Una famiglia come tante: due genitori e cinque figli, una di loro è la Teresa del titolo, che insieme ai suoi fratelli vive i tumulti del periodo che va dall’avvento al potere del fascismo fino al dopoguerra. Attraverso le loro parole ci conducono in un periodo oscuro, ma la gravità degli eventi sembra affievolirsi nel racconto, la pesantezza dei giorni permea la narrazione, scarna e asciutta e allo stesso tempo evanescente: ognuno è avviluppato nel proprio sé e nelle preoccupazioni quotidiane, vittima inconsapevole di esistenza e contesto: il mondo interiore predomina su quello esterno. Incontriamo infatti la maggior parte dei personaggi quando sono bambini o giovani ragazzi, ritrovandoli poi nel percorso della crescita. I loro mutamenti li viviamo “da dentro”, filtrati attraverso il loro modo di pensare e le loro esperienze.

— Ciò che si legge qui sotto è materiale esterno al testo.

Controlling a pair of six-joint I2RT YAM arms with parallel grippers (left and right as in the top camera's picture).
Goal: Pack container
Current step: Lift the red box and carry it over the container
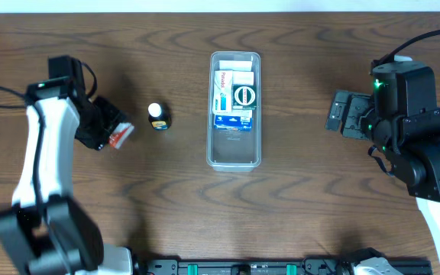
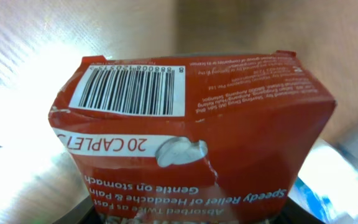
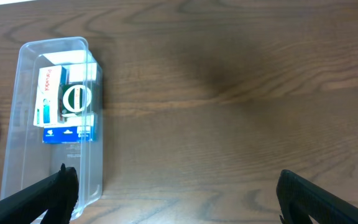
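Note:
The container (image 1: 234, 153) is a long clear plastic tray in the middle of the table, with several small boxes in its far half; it also shows in the right wrist view (image 3: 20, 155). My left gripper (image 1: 109, 131) is shut on a red caplet box (image 1: 121, 135), held left of the tray; the box fills the left wrist view (image 2: 191, 137). My right gripper (image 1: 336, 112) is open and empty over bare table right of the tray; its fingertips show wide apart in the right wrist view (image 3: 176, 190).
A small dark bottle with a white cap (image 1: 157, 117) stands between the left gripper and the tray. A black rail (image 1: 281, 266) runs along the table's front edge. Wood table surrounds the tray.

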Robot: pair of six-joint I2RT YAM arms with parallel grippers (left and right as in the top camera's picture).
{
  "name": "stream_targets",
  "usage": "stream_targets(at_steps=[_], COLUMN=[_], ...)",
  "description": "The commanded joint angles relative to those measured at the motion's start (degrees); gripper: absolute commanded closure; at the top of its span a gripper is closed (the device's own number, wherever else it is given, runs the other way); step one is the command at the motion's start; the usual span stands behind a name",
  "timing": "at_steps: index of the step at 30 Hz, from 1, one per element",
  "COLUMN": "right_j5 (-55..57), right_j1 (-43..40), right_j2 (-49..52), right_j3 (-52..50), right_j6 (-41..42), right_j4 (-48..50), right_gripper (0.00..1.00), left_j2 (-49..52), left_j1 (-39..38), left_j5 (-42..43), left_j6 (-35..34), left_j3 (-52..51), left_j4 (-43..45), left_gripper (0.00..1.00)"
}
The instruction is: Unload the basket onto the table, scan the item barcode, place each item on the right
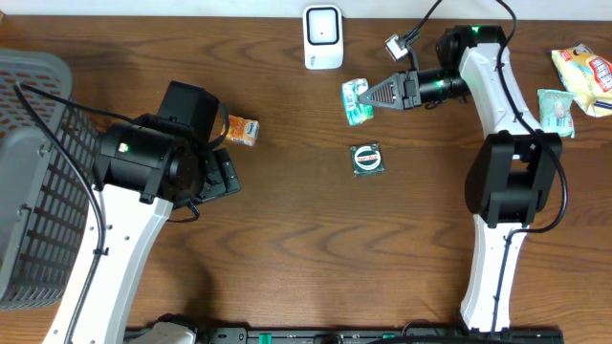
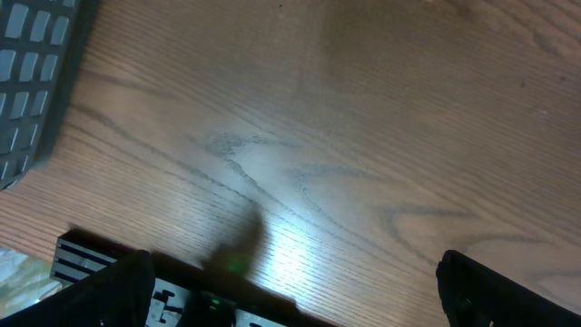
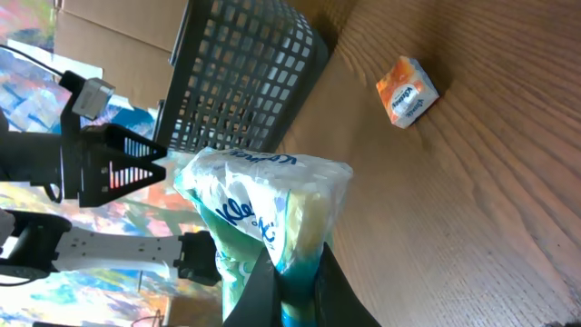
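Jaws on the right gripper (image 1: 371,96) are pinched tight on one end of the green-and-white packet (image 1: 356,101), and that's the item I'm trying to scan. It's lifted off the table (image 1: 287,239), sitting just below and right of the white scanner (image 1: 323,37) at the far edge.

My guess on the grip: holding it by the crimped end leaves nearly the whole printed face clear of the fingers (image 3: 272,295), so nothing blocks a barcode. In the right wrist view the packet sticks straight out past the fingertips with the blue lettering in plain sight. I can't spot the barcode itself from any view, so no idea which face it's on. It may need a wrist roll before the scanner can read it.

Pose-wise, the right arm comes up from the near edge, then the forearm folds left with the wrist about level and the fingers pointing left. The packet is near the scanner but not lined up in front of it.

Over on the other side, the left gripper (image 2: 290,291) is spread wide over bare wood, holding nothing. That arm sits between the grey basket (image 1: 29,172) and the small orange box (image 1: 242,131), well clear of the scanning.
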Motion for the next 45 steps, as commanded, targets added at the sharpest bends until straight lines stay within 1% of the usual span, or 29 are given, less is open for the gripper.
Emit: stream_targets(at_steps=[1,45], right_j5=[-2.0,2.0], right_j1=[0.9,4.3], right_j2=[-1.6,-1.6], right_j3=[-0.2,-0.2], right_j6=[-1.2,-1.2], right_j4=[0.4,3.1], right_gripper=[0.99,0.99], left_j2=[-0.3,-0.3], left_j1=[0.2,0.2], left_j5=[-0.2,-0.2], left_j6=[-0.5,-0.5], left_j3=[0.3,0.3], left_j4=[-0.2,-0.2], left_gripper=[0.03,0.02])
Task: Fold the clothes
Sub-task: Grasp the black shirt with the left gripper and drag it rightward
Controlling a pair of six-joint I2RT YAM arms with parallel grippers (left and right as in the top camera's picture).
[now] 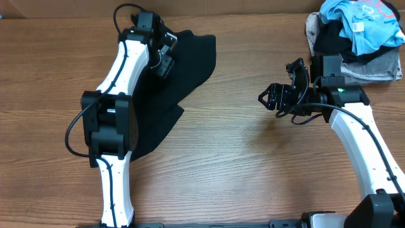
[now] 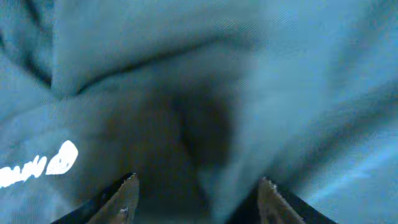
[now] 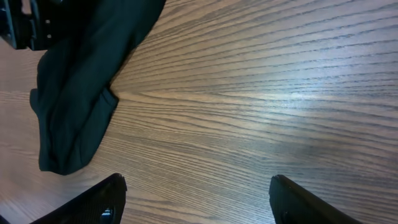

C’è un personaggio importante che aleggia attorno agli altri, Dio: la spiritualità infonde in maniera profonda il racconto, e la presenza del divino è sempre presente nelle pagine. Non a caso il primo capitolo, l’unico a non contenere un nome proprio, si intitola L’arrivo dello Spirito, che è quindi tra i primi personaggi ad apparire. Lo Spirito è vicino, per citare il verso del vangelo di Giovanni “Il verbo si fece carne e venne ad abitare in mezzo a noi”, ed è effettivamente ciò che accade nell’incipit. Dopo il suo ingresso peculiare, lo Spirito indugia e continua a manifestarsi ogni giorno nell’umanità più piccola e semplice.
Il racconto è crudo, il linguaggio scelto è duro e asciutto, al primo impatto addirittura respingente. Un esordio letterario all’epoca senza dubbio di grande interesse, e che continua a coinvolgere. Si comprende quanto le scelte della scrittrice abbiano contribuito al realismo della narrazione e allo stile cinematografico, dando vita a immagini vivide dove i personaggi vengono avvertiti dal lettore come presenze molto vicine.